WORK INSTRUCTION » Find all the lines in the material below with the word "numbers", and copy them.

INPUT DATA »
= = = =

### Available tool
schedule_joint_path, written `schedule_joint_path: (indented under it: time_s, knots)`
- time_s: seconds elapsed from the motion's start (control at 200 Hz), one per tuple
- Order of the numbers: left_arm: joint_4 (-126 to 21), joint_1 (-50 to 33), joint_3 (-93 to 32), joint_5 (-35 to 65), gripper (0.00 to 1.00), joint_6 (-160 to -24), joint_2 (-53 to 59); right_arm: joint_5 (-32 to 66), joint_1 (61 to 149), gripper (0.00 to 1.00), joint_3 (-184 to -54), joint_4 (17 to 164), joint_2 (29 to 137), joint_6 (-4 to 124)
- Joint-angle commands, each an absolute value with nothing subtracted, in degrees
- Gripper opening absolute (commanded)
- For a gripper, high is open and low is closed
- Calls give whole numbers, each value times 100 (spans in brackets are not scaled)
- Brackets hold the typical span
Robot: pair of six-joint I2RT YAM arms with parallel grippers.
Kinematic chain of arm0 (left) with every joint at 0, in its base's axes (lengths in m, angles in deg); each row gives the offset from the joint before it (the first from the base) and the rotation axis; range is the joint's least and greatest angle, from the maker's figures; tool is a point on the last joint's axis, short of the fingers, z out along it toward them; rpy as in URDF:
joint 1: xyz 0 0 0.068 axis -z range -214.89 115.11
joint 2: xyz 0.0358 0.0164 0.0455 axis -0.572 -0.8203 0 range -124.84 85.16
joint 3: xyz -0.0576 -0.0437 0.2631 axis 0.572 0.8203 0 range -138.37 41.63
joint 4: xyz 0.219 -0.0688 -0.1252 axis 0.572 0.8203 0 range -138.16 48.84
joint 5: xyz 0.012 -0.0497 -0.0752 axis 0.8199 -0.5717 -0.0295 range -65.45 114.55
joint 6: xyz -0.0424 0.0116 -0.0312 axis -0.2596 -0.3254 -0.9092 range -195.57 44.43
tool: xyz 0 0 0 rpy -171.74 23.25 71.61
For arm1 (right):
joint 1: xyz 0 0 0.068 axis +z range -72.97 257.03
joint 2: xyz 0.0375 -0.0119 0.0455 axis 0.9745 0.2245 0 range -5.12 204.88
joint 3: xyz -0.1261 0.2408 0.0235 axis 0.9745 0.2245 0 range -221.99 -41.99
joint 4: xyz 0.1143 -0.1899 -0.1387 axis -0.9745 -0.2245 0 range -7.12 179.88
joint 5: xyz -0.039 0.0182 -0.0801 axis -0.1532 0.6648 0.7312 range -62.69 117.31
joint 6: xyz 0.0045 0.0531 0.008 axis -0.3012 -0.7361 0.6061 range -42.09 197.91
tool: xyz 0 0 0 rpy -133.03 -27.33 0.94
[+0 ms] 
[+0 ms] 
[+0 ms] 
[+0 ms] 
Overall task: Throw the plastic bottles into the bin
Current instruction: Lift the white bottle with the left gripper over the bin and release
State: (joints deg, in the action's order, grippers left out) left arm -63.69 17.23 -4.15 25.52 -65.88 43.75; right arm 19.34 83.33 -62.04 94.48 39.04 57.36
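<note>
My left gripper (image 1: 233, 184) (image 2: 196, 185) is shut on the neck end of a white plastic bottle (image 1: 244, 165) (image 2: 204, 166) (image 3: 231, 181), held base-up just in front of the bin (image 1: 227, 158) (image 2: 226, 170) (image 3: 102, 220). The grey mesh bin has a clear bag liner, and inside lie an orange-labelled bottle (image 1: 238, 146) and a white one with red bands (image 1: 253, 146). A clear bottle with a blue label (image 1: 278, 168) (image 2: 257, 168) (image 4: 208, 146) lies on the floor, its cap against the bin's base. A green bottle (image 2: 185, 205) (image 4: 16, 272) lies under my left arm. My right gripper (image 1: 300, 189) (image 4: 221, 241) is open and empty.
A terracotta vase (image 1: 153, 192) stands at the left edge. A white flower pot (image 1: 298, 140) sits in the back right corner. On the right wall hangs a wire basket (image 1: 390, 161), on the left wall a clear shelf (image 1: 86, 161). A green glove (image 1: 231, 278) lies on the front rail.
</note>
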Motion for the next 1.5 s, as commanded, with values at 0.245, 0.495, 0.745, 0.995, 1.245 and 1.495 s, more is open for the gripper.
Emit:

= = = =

TASK ANSWER »
- Order of the numbers: left_arm: joint_4 (-126 to 21), joint_1 (-50 to 33), joint_3 (-93 to 32), joint_5 (-35 to 65), gripper (0.00 to 1.00), joint_6 (-160 to -24), joint_2 (-53 to 59); right_arm: joint_5 (-32 to 66), joint_1 (61 to 149), gripper (0.00 to 1.00), joint_3 (-184 to -54), joint_4 (17 to 164), joint_2 (29 to 137), joint_6 (-4 to 124)
- Calls give whole numbers, each value times 100 (spans in brackets are not scaled)

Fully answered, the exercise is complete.